After a very interesting hangout with Eugenio Battaglia and Gerd Moe-Behrens emerged this idea: to use the functional programming for biological computing. It is not straightforward to explain it, therefore I use this post in order to clarify a bit what is my understanding of the problem.
As a background for this description, consider that I am a mathematician, which is a mixed blessing, because even if some ideas seem easy in mathematical terms, they turn out to be hard to explain without explicit recourse to mathematics. On the other side, I am ignorant concerning chemistry and biology, therefore handicapped in discussions with specialists outside my narrow mathematical world.
Further I shall describe things from my point of view, within the mentioned constraints which shape my understanding. I am not sure if I gave the right description of the zest of the discussion.
1. Apparently, as Gerd Moe-Behrens explains in The biological microprocessor, or how to build a computer with biological parts, there is a trend to use the architecture of a silicon computer for building a biological computer. In particular this means to try to build boolean logic gates, or memory. It is an important observation that whatever happens in a living cell which resembles to computation (in a more vague sense than Turing computation) is not necessarily implemented as in a silicon computer. Instead, synthetic biology tries to import concepts from silicon computers into the bio realm, mainly because these concepts are already familiar. Hence the accent on bits and boolean logic, although not exclusive (other studies concern for example membrane computing, or neural networks, or continuously evolving dynamical systems).
2. On the other side, functional programming is one of the main programming paradigms, a very elegant one, receiving more and more attention in the competition with the more well known imperative programming . Or, evaluation of boolean circuits, which is taken as a role model in many studies of biological computing, is more natural in the imperative programming paradigm. However, functional programming has its roots in the lambda calculus, one of the two pillars of computation, along with the Turing machine (of equivalent power, but with different philosophies behind).
3. In 1994, Fontana and Buss, in a pair of articles, introduce the idea that lambda calculus is a kind of natural formalization of the bare bones of chemistry. Molecules are seen as lambda terms, collision of molecules is seen as the application operation in lambda calculus, and the abstraction operation from lambda calculus “captures the role of functional groups embedded in the reactants” [source, p. 11].
4. By the previous points, it is only natural to try to use the functional programming paradigm for biological computing. This means in particular to no longer chase for logical gates and boolean circuits.
5. An interesting thing is to notice that Fontana and Buss use lambda calculus with eta reduction, i.e. the terms (or molecules) are identified with functions, in the sense that the molecule is identified with the function . Also functional programming, as far as I understand, also use this eta reduction, being more interested into types.
6. Independently, I built graphic lambda calculus, which is even more powerful than lambda calculus. One of the interesting parts of graphic lambda calculus is that it makes clear that the beta reduction (which is the main reduction move in lambda calculus) is local in nature (read “simple to implement in reality”) and the eta reduction, as innocuous as it might look to our powerful brains, is in fact a global reduction move (here you see the eta reduction in graphic lambda calculus). Therefore, I believe that “extreme” functional programming (i.e. without extensionality) is more likely to be implemented in reality (i.e. outside a silicon computer).
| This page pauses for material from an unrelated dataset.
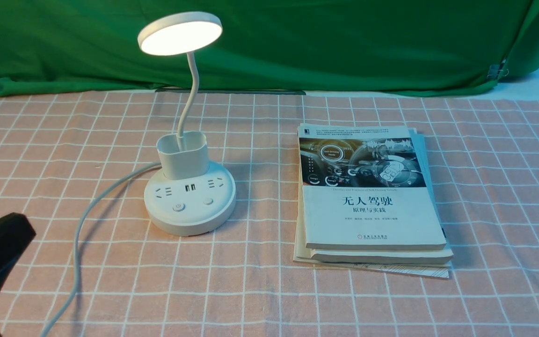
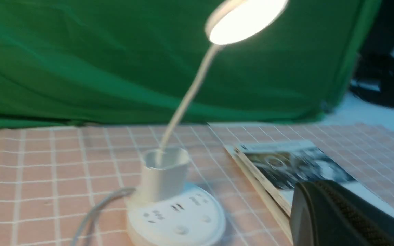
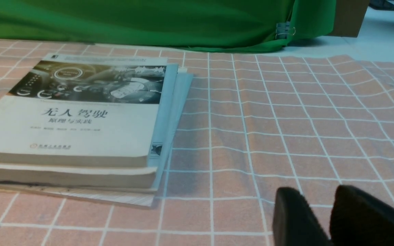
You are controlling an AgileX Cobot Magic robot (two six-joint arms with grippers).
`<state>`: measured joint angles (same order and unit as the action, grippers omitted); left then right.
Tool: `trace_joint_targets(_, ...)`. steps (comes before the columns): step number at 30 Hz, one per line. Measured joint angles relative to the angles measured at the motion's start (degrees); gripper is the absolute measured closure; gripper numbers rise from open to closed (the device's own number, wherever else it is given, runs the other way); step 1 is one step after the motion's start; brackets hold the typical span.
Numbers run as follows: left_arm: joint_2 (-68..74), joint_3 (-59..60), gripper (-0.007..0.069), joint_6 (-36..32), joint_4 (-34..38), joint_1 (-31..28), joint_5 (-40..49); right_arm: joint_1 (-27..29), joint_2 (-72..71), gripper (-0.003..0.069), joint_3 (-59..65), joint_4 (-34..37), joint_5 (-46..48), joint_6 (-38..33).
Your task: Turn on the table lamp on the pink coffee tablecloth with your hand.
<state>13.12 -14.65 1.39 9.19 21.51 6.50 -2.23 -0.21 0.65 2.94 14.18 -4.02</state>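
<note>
The white table lamp stands on the pink grid tablecloth, left of centre. Its round head glows. Two buttons sit on the front of its base, and its grey cord runs to the near left. My left gripper is black and hangs at the lower left, apart from the base. In the left wrist view the left gripper shows as one closed dark mass, with the lamp ahead. My right gripper hangs low over bare cloth, its jaws slightly apart and empty.
A stack of books lies right of the lamp; it also shows in the right wrist view and the left wrist view. A green backdrop cloth hangs along the far edge.
</note>
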Motion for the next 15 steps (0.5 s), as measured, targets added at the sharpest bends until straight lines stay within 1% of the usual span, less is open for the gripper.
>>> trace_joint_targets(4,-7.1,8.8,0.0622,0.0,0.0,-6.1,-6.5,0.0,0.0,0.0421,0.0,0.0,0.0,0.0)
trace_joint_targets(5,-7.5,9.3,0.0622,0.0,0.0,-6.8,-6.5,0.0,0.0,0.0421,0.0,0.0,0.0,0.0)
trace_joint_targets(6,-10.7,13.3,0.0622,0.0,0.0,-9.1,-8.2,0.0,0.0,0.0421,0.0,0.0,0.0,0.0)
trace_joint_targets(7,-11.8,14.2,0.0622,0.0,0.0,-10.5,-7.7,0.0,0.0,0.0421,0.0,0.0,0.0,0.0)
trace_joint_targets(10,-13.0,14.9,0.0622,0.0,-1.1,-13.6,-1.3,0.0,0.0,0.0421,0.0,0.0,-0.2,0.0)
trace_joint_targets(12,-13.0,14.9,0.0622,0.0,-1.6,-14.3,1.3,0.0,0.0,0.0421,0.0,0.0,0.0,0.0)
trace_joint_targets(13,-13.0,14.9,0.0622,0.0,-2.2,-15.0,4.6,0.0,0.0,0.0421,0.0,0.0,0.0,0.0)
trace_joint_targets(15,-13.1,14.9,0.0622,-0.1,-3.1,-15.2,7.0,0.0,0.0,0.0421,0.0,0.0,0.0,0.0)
7. In graphic lambda calculus we work with graphs, (some of them) corresponding to lambda terms. We could identify them with chemical molecules, as it’s done in algorithmic chemistry. But there are some differences between algorithmic chemistry and my chemical concrete machine proposal, namely that the application and the abstraction operations from lambda calculus are, in the concrete machine, ingredients of molecules, and moves (reductions) are assimilated with enzymes, thus reductions are certain chemical reactions.
8. This leads us to the last point: it is intriguing to search if “extreme” functional programming (i.e. functional programming without extensionality) could be implemented in biological computing. The advantage of this extreme functional programming paradigm is that it might be much more simple to do this implementation than to mimic a silicon computer, because already lambda calculus looks like a kind of chemistry. Another advantage, coming from the fact that the chemical concrete machine uses the graphic lambda calculus formalism, is that geometric operations (like bonding two molecules together, or performing reduction steps in parallel) are more simple to describe in graphic lambda calculus than in the usual lambda calculus.
The disadvantage is that is hard to understand lambda calculus without extensionality. It is already hard to understand functional programming, by someone with the imperative programming mindframe. Without extensionality, is then even harder to not fall into habits of thinking which might be misleading. I know this, because two years ago all this lambda calculus was totally opaque to me. Why, not using equality? Not using functions? Is this mathematics or some crazy invention of logicians? Now I know better, of course. But for somebody which is used with boolean logic and (like me) with functional analysis, it looks crazy first. If you go further, then you start to love it.